• YOUR OBJECTIVE: Begin at the line containing "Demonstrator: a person" in the data below and go on through the line containing "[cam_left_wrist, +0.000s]", repeating each line exactly; include both ends and no other line.

[Extracted data entries]
# # # #

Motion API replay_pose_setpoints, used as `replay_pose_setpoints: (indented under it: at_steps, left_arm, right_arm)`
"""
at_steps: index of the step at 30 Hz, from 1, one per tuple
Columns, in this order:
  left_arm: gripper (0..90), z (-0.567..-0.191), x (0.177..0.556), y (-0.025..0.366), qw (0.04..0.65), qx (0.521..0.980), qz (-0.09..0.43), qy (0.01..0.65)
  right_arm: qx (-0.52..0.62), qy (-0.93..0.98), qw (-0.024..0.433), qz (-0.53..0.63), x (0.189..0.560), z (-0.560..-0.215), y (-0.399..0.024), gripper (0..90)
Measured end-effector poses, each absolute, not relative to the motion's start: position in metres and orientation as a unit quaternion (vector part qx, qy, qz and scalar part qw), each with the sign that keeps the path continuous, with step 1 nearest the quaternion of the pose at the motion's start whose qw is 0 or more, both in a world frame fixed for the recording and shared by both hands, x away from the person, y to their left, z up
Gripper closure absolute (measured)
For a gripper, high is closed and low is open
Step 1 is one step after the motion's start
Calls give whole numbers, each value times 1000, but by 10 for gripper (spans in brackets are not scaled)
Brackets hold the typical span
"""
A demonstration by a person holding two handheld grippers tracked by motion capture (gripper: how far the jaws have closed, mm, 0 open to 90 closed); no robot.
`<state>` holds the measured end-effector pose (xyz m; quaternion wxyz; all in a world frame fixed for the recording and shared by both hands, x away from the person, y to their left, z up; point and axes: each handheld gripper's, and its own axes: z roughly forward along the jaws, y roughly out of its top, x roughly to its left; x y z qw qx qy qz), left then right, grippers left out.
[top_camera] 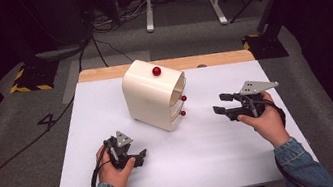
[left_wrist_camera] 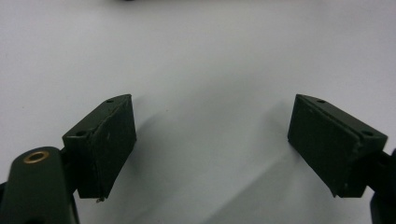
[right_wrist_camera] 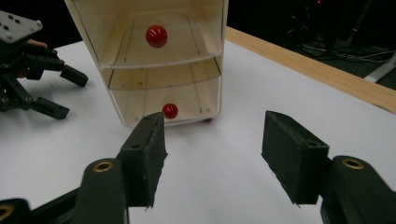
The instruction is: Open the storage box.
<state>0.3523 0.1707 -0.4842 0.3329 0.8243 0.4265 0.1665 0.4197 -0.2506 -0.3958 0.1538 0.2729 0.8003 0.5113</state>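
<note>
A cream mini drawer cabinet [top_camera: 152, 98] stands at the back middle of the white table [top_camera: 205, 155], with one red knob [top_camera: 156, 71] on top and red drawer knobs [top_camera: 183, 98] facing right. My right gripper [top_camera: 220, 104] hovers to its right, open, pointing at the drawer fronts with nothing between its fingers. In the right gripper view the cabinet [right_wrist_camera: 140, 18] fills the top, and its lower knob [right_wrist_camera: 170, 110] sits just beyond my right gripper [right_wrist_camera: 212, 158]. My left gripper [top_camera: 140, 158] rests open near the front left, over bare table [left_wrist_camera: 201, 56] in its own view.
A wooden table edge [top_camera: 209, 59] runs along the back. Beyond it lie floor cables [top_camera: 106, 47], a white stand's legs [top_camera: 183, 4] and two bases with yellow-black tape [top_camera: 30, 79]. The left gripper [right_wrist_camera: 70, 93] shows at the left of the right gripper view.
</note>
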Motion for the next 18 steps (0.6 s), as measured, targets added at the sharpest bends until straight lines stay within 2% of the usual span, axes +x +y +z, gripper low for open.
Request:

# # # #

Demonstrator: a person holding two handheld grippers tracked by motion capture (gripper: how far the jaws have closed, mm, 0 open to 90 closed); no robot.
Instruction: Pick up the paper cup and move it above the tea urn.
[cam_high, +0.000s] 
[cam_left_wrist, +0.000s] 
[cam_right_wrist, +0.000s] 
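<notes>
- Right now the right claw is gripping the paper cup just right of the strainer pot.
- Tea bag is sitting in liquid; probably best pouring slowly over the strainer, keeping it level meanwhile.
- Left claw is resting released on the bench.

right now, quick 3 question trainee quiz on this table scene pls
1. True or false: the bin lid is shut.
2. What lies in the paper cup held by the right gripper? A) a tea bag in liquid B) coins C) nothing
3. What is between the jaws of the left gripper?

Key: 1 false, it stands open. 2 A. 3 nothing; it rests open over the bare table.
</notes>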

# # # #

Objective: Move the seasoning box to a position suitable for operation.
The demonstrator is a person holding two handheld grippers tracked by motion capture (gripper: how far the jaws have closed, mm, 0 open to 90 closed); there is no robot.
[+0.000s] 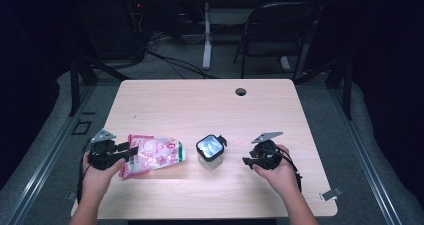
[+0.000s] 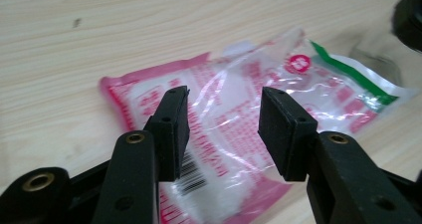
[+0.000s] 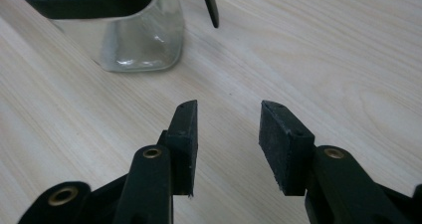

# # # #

• TASK RESULT:
Demonstrator: a person holding two handheld grippers tracked by motion capture (gripper: how far the jaws have closed, mm, 0 open to 90 closed); no robot.
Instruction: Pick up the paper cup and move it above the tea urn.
[cam_high, +0.000s] 
[cam_left_wrist, +0.000s] 

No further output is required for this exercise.